# What you will do:
Starting at the top of the entries below, set down every line exactly, please, until you reach the line with "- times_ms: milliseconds", which is included too.

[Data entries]
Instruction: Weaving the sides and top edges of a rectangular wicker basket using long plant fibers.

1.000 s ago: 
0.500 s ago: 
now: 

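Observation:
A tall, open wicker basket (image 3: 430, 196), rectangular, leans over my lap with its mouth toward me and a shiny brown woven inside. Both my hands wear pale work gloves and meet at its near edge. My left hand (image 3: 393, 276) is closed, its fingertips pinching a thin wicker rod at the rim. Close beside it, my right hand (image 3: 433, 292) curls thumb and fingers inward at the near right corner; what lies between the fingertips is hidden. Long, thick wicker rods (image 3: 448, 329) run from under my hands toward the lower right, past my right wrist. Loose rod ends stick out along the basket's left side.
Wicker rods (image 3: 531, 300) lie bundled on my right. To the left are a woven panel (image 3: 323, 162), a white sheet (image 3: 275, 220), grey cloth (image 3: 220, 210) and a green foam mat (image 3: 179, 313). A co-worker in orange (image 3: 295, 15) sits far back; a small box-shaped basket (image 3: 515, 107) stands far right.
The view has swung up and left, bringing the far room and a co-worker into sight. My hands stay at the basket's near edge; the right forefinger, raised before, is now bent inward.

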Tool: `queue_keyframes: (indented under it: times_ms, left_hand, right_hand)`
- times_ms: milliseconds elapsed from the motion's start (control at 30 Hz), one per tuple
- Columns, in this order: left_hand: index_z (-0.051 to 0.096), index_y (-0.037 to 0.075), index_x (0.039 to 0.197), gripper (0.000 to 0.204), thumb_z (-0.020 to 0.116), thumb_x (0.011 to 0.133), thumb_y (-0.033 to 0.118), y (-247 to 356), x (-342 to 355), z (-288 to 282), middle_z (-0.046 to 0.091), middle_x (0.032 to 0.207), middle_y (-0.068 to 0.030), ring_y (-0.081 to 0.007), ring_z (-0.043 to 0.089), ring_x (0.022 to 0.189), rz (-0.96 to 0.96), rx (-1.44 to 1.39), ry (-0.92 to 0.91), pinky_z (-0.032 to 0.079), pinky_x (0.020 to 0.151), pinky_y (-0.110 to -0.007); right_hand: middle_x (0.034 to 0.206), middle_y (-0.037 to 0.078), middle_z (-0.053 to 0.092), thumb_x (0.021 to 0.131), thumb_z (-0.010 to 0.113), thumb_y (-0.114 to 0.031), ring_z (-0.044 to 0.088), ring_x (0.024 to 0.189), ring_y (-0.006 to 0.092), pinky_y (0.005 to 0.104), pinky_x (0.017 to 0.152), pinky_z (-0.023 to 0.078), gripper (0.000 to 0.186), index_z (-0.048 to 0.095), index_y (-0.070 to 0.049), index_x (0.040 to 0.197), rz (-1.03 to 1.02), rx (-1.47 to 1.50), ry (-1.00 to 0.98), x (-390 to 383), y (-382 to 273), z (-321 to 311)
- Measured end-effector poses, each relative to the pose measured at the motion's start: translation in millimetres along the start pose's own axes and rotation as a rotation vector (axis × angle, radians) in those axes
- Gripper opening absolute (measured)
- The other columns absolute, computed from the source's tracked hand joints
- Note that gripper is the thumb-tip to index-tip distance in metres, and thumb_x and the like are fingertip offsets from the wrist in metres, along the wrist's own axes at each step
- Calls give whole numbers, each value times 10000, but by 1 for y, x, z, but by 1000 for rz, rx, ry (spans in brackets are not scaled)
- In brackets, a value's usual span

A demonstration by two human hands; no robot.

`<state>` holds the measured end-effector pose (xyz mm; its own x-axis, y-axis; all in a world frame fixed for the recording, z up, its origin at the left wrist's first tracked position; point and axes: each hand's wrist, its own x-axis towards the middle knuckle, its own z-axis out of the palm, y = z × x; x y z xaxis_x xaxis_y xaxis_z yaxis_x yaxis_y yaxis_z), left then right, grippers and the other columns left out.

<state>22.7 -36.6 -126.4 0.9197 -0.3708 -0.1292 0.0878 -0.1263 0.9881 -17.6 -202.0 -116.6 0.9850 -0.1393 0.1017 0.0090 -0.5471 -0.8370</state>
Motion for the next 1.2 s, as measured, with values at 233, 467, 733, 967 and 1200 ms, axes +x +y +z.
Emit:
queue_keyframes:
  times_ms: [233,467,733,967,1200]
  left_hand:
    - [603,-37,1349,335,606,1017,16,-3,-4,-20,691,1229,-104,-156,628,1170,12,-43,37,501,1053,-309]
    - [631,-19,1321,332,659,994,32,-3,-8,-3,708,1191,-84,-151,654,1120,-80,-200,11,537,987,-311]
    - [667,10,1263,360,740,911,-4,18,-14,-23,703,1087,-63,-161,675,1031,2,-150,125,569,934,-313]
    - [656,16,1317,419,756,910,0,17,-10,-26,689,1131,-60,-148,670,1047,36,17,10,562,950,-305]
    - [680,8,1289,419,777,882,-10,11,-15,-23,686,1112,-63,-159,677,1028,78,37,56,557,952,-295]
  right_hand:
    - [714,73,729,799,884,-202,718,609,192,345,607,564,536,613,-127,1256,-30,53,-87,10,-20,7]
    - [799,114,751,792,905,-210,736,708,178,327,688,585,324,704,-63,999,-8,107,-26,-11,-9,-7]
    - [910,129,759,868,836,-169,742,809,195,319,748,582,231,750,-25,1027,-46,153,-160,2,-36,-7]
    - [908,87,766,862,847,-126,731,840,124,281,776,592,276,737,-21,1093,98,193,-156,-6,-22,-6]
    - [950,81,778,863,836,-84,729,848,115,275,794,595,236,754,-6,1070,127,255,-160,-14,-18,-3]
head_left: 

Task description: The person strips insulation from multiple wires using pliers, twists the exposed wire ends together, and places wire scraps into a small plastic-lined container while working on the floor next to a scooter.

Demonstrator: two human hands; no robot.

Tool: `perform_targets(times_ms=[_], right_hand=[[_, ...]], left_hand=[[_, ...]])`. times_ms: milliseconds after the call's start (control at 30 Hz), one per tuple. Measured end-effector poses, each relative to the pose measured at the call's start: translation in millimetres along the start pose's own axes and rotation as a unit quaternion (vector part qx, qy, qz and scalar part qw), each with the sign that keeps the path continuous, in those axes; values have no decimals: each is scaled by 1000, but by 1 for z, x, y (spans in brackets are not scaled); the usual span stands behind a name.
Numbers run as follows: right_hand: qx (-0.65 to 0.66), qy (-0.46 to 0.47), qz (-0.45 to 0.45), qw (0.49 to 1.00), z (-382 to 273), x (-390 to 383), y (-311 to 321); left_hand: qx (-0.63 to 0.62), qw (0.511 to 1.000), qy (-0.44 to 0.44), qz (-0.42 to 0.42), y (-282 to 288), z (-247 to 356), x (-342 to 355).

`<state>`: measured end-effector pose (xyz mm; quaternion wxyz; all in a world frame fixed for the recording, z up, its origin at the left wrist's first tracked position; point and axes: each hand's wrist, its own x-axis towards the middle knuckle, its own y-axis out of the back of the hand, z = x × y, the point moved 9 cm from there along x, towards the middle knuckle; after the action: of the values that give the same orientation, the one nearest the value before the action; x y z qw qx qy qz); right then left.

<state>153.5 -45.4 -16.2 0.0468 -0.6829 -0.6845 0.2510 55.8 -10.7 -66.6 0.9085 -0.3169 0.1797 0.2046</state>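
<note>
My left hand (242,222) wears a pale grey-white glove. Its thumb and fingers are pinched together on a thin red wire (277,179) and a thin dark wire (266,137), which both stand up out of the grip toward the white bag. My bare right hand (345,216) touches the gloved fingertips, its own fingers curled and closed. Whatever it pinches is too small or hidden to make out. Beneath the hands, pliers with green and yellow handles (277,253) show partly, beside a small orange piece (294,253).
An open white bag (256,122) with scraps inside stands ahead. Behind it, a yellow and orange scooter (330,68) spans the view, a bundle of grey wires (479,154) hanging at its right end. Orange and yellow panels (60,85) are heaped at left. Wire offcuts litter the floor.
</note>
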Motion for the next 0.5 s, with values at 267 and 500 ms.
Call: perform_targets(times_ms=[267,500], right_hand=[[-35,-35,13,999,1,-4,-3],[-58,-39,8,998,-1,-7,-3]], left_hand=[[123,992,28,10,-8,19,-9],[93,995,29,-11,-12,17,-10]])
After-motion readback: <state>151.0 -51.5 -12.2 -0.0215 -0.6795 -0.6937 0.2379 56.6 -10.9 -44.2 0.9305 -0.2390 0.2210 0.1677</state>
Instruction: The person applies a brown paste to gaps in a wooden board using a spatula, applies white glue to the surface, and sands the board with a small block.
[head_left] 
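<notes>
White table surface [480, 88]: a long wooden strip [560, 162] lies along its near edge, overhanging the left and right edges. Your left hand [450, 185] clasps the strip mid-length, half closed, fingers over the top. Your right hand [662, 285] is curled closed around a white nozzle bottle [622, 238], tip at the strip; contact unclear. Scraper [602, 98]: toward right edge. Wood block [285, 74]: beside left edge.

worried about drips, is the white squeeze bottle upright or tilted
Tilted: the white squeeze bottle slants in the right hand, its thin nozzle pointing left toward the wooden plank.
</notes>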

# Reply:
Instruction: Weaving the sides and top edges of a rectangular wicker basket using long plant fibers.

1.000 s ago: 
0.500 s ago: 
now: 

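Observation:
A tall, open wicker basket (image 3: 430, 196), rectangular, leans over my lap with its mouth toward me and a shiny brown woven inside. Both my hands wear pale work gloves and meet at its near edge. My left hand (image 3: 393, 276) is closed, its fingertips pinching a thin wicker rod at the rim. Close beside it, my right hand (image 3: 433, 292) curls thumb and fingers inward at the near right corner; what lies between the fingertips is hidden. Long, thick wicker rods (image 3: 448, 329) run from under my hands toward the lower right, past my right wrist. Loose rod ends stick out along the basket's left side.
Wicker rods (image 3: 531, 300) lie bundled on my right. To the left are a woven panel (image 3: 323, 162), a white sheet (image 3: 275, 220), grey cloth (image 3: 220, 210) and a green foam mat (image 3: 179, 313). A co-worker in orange (image 3: 295, 15) sits far back; a small box-shaped basket (image 3: 515, 107) stands far right.
The view has swung up and left, bringing the far room and a co-worker into sight. My hands stay at the basket's near edge; the right forefinger, raised before, is now bent inward.
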
Tool: `queue_keyframes: (indented under it: times_ms, left_hand, right_hand)`
- times_ms: milliseconds elapsed from the motion's start (control at 30 Hz), one per tuple

The answer has been given, and the exercise is complete.